The National Geospatial Policy, unveiled by the government asks ministries and departments, envisages to “increasingly engage” the private sector for creation and development of geospatial data required by them under the liberalised regime rather than use Survey of India as an intermediary.
The National Geospatial Policy, notified by the Department of Science and Technology on December 30, also spelt out 13 milestones for the country to achieve to have a thriving geospatial industry involving private enterprises, that include creating a high accuracy digital elevation model for the entire country by 2030 and digital twins of major cities and towns by 2035.
The policy was approved by the Union Cabinet at a meeting chaired by Prime Minister Narendra Modi on December 16.
Geospatial technology has applications in almost every domain of the economy ranging from
agriculture to industries, development of urban or rural infrastructure, administration of land, economic activities of banking and finance, resources, mining, water, disaster management, social planning, delivery services, etc
The policy describes Digital Twin as a virtual replica of a physical asset, process or service that lies at the core of the new digital revolution.

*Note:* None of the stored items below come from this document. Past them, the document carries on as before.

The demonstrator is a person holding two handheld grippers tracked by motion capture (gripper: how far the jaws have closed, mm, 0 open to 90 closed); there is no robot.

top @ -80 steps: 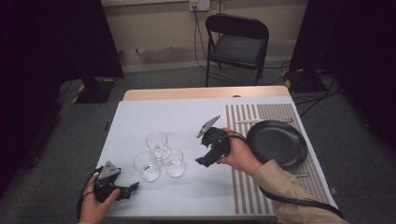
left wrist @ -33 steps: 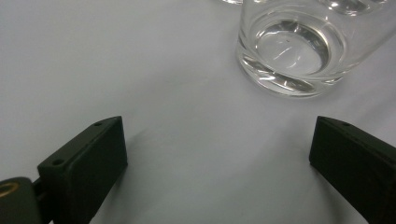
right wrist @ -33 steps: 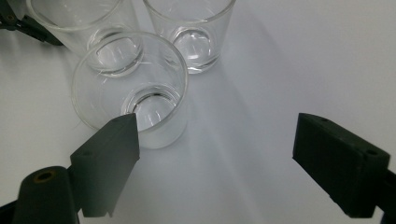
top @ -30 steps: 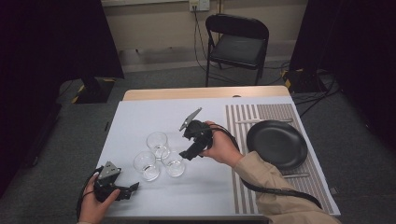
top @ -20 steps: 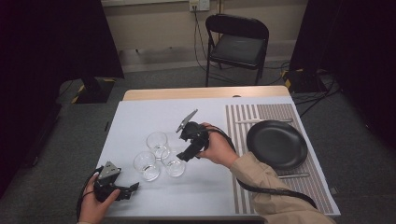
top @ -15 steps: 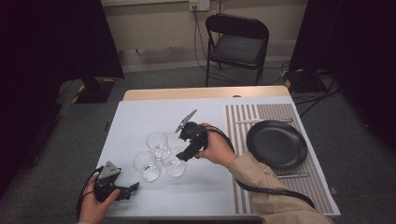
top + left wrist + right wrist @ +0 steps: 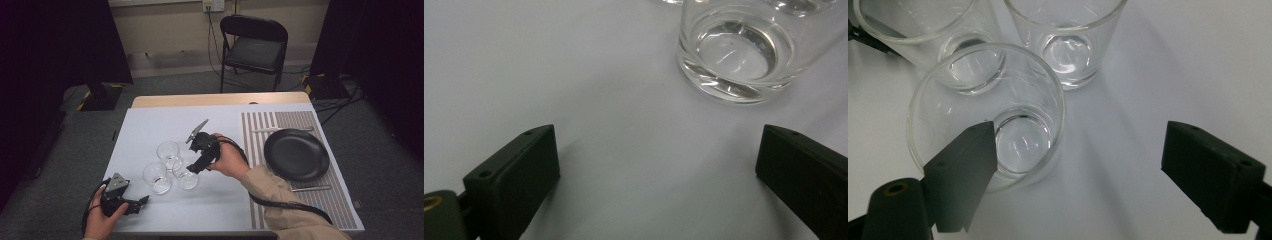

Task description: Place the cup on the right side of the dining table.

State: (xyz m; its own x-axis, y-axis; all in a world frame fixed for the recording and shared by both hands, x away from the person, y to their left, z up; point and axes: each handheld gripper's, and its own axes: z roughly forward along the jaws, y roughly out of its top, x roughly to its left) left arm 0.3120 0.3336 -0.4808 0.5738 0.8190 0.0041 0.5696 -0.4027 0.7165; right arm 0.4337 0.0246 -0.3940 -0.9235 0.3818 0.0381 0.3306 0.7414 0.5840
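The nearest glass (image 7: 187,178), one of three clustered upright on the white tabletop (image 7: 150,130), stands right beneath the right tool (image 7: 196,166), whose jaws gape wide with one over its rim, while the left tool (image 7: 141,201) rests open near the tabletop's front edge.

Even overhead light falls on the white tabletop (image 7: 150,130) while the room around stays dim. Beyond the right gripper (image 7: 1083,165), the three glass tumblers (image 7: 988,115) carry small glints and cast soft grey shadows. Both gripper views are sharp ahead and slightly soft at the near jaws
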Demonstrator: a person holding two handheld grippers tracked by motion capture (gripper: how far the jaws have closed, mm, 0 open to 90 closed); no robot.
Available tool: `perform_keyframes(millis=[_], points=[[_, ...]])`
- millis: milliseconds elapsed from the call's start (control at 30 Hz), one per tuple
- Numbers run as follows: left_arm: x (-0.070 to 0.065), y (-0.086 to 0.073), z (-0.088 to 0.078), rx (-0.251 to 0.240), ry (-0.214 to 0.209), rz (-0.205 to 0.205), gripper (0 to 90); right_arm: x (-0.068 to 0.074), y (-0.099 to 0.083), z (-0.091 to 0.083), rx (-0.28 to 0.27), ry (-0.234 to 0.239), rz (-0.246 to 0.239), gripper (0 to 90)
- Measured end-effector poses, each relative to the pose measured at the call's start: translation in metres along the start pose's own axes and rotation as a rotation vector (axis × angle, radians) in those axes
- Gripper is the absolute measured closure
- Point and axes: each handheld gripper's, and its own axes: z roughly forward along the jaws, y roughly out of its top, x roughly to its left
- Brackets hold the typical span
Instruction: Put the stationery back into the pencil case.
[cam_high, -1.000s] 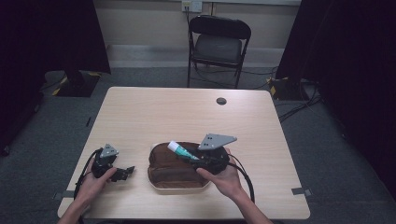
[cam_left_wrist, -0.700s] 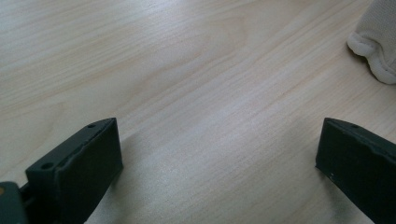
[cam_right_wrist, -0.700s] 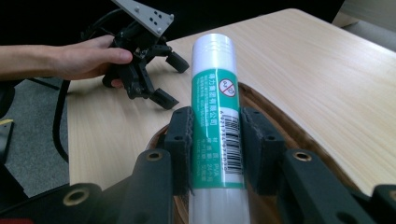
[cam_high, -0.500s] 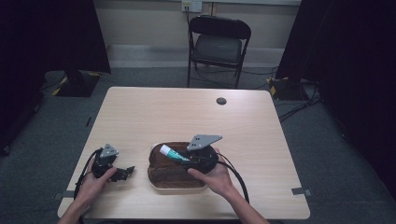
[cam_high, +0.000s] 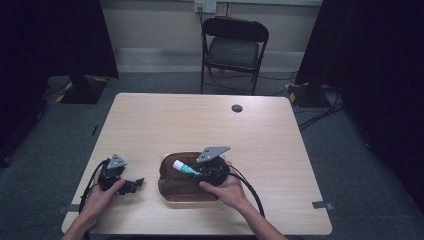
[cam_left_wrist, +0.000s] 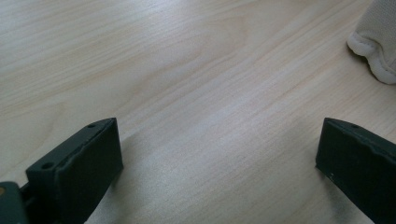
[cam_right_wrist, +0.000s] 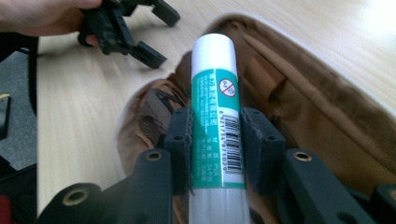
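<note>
With our right gripper (cam_right_wrist: 215, 140) clamped on the glue stick (cam_right_wrist: 215, 98), we have carried it leftward over the open pouch (cam_high: 187, 187), probably to drop it in, while our left gripper (cam_high: 134, 184) rests wide open.

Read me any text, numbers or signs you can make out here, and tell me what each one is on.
"6921734971029", roughly, under the barcode on the glue stick held by the right gripper; digits are small, so uncertain.
Red crossed-circle sign on the stick's green label; the figure inside is too small to read.
White lines of print on the label: too blurred to read.
</note>
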Motion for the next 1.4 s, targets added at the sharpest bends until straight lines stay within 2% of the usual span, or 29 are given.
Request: perform_keyframes(millis=[200,267,500,733,867,1100,1400], points=[[0.0,0.0,0.0,0.0,0.0,-0.001,0.0,-0.006,-0.004,0.009,0.036,-0.011,0.007,65.8],[0.0,0.0,0.0,-0.001,-0.002,-0.001,0.0,-0.008,-0.005,0.01,0.029,-0.014,0.025,65.7],[0.0,0.0,0.0,0.0,0.0,0.0,0.0,-0.011,-0.006,0.012,0.028,-0.022,0.028,65.1],[0.0,0.0,0.0,0.0,-0.002,-0.002,0.0,-0.015,-0.011,0.006,0.026,-0.04,0.05,64.9],[0.0,0.0,0.0,-0.003,-0.002,-0.004,0.0,-0.018,-0.014,-0.001,0.013,-0.048,0.072,65.7],[0.0,0.0,0.0,0.0,-0.002,-0.001,0.0,-0.019,-0.019,-0.022,-0.024,-0.065,0.092,65.0],[0.0,0.0,0.0,0.0,-0.002,-0.001,0.0,-0.023,-0.034,-0.05,-0.062,-0.108,0.115,62.0]])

National Digital Twin would be an ecosystem of smart, dynamic, connected Digital Twins, enabled by secure and interoperable data sharing, to facilitate better decision-making, the policy stated.

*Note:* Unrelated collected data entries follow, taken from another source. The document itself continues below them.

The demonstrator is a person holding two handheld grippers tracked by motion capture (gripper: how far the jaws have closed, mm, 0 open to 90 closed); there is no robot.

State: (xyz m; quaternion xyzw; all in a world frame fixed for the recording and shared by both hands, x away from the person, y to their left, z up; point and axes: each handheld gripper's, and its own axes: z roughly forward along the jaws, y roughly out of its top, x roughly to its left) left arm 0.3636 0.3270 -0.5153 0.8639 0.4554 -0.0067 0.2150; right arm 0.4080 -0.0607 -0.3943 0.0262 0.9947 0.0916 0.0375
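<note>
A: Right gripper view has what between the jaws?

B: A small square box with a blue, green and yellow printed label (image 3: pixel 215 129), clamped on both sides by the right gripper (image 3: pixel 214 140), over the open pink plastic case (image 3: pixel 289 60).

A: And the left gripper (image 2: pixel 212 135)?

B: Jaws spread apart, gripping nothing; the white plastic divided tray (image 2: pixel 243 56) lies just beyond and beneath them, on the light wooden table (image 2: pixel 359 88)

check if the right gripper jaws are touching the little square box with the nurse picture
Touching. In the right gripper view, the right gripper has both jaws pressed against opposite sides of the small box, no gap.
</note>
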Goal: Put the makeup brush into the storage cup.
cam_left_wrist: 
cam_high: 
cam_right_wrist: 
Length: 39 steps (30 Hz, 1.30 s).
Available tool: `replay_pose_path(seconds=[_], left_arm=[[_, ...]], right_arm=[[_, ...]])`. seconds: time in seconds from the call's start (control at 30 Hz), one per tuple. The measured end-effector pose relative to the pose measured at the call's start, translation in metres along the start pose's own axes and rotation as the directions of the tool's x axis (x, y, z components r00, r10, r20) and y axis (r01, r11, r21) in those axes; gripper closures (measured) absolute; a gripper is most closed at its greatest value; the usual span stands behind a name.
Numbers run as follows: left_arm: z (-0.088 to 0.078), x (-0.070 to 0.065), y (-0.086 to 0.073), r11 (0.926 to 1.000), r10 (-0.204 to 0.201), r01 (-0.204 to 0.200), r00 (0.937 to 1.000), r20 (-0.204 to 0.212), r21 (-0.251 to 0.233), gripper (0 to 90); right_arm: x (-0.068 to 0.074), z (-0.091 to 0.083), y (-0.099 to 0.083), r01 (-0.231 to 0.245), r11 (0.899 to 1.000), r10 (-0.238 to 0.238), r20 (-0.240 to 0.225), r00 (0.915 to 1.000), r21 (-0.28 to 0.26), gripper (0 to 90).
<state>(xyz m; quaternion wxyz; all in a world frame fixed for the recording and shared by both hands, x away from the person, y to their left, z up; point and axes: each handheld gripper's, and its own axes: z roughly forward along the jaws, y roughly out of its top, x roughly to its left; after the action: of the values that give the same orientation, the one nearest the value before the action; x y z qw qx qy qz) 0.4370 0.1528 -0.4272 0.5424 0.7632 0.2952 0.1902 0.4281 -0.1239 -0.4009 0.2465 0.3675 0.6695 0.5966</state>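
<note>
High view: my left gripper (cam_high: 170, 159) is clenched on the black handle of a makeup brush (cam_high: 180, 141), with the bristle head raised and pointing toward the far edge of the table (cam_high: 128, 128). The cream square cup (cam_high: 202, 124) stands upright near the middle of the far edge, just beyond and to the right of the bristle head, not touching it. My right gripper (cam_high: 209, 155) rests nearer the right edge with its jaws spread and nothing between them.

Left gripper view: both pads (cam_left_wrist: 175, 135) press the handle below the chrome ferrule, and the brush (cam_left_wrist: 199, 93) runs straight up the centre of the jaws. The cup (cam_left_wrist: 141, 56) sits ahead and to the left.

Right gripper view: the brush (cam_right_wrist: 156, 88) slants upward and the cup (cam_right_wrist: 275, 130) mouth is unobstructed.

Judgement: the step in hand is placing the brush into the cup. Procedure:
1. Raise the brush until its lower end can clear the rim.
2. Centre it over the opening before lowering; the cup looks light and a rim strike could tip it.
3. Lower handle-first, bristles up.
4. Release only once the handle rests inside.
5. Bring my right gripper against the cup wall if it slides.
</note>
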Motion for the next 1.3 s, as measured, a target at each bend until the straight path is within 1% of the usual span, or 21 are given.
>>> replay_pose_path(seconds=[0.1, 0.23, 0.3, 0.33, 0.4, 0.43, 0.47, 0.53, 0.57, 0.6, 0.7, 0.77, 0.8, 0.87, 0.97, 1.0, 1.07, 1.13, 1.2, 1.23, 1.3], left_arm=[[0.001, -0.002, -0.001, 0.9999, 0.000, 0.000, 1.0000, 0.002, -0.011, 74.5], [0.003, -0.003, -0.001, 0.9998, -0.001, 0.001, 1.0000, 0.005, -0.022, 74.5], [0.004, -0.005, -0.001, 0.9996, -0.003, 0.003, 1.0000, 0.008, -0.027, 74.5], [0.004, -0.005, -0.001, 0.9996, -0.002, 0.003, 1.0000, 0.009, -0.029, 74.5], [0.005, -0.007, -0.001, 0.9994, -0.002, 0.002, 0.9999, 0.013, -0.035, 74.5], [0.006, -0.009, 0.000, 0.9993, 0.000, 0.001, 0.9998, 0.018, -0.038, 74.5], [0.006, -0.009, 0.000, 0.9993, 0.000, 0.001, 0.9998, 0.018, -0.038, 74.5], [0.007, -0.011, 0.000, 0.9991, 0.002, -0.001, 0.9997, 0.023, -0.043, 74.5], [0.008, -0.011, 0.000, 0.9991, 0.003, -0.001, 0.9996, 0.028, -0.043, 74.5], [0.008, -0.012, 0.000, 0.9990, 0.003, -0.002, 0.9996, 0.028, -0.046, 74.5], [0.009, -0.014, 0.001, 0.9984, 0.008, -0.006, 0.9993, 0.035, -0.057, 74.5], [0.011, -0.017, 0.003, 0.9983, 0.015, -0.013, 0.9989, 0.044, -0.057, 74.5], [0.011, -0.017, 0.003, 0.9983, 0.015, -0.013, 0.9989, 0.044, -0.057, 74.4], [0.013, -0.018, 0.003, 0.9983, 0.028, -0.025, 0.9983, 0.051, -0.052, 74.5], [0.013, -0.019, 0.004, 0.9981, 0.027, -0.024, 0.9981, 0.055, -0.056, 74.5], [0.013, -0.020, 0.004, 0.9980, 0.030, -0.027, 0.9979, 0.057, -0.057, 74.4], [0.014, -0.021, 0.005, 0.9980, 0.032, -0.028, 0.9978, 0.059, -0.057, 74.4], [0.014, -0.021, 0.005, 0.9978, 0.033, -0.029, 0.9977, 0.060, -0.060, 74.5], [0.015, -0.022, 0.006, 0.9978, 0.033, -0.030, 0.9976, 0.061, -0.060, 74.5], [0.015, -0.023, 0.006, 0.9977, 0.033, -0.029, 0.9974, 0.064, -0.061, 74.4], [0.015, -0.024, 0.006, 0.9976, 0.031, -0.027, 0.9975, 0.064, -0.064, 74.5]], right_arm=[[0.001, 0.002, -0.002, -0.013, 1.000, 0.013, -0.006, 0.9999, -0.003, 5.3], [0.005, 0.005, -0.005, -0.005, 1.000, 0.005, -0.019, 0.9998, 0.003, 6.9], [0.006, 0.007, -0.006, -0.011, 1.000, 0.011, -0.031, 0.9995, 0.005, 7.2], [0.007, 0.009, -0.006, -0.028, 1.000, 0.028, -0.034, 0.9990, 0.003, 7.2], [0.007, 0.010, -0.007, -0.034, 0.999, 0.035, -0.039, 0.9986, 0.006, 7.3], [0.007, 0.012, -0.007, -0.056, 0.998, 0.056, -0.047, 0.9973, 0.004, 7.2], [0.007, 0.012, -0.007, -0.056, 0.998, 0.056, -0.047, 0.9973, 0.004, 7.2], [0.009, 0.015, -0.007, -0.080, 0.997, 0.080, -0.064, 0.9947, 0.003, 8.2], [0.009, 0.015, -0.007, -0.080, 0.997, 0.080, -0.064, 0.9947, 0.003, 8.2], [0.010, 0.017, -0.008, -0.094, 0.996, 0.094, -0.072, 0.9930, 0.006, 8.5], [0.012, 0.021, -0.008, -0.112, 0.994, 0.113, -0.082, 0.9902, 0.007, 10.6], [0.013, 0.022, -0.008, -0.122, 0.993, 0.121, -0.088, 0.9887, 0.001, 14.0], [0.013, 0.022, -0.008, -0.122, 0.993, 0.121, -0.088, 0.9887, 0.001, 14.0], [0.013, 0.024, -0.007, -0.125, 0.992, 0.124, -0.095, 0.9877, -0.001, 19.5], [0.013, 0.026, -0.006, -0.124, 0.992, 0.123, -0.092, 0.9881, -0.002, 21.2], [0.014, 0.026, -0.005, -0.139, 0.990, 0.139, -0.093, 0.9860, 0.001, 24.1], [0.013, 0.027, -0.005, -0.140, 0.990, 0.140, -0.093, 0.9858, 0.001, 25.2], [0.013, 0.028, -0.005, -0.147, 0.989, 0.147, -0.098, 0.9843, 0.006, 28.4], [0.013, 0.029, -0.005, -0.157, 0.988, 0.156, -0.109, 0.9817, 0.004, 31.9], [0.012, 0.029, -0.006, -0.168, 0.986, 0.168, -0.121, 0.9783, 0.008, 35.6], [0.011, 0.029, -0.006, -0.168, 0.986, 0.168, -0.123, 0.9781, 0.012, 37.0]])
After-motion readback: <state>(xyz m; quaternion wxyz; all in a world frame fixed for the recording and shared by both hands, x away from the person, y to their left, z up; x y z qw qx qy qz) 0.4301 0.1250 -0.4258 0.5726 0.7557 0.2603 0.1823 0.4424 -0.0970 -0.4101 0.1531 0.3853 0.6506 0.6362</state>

“It spells out the vision, goals for the geospatial sector and outlines the strategies for achieving them. It seeks to develop geospatial infrastructures, geospatial skill and knowledge, standards, geospatial businesses, promote innovation and strengthen the national and sub-national arrangements for generation and management of geospatial information,” the policy said.
India’s geospatial market, including domestic and exports, is estimated to be worth approximately Rs 27,650 crore in 2025, rising from Rs 22,940 crore in 2019, the Geospatial-Artha Report said. The sector is expected to grow to Rs 63,000 crore by 2030.
“The policy makes it clear that the private sector can be involved in data creation. Though the responsibility lies with the Survey of India,” Agendra Kumar, Managing Director Esri India Technologies Private Limited, told PTI.
He said the policy has covered all the points that were raised by the industry, many large user organizations and academia; it provides adequate focus on innovation, involvement of the private sector and presents a time-bound set of actions to achieve the vision.
The policy aims to create an enabling ecosystem, thereby providing a conducive environment to Indian Companies that will enable them to make India self-reliant in producing and using their own geospatial data /information as also compete with foreign companies in the global space, the notification said.
It states that the government shall constitute a new Geospatial Data Promotion and Development Committee (GDPDC) as the apex body for formulating and implementing appropriate guidelines, strategies and programmes for promotion of activities related to the geospatial sector.
The GDPDC would replace and subsume the functions and powers of National Spatial Data Committee (NSDC) and the Geospatial Data Promotion and Development Committee constituted in March last year.
The policy also stated that a Unified Geospatial Interface (UGI), an electronic data querying and processing service, will be operationalised for provision of consumer-oriented products, applications, services and solutions using the geospatial data and metadata contained in the National Geospatial Data Registry.
The UGI will include access to all open geospatial data directly or indirectly collected by the central and state-level partnering agencies on terms to be determined by the GDPDC, the policy stated.
The government will also look to improve availability and access of “better location data” for companies, including private organizations, by 2025.
The government will look to establish an Integrated Data and Information Framework, under which a Geospatial Knowledge Infrastructure (GKI) will be developed by 2030.
By 2035, the policy sets the goals of usage of geospatial data include mapping of sub-surface infrastructure in major cities and towns across India, and development of high-resolution, accurate bathymetric geospatial data (resources and economy of inland waters, and sea surface topography of shallow and deep seas).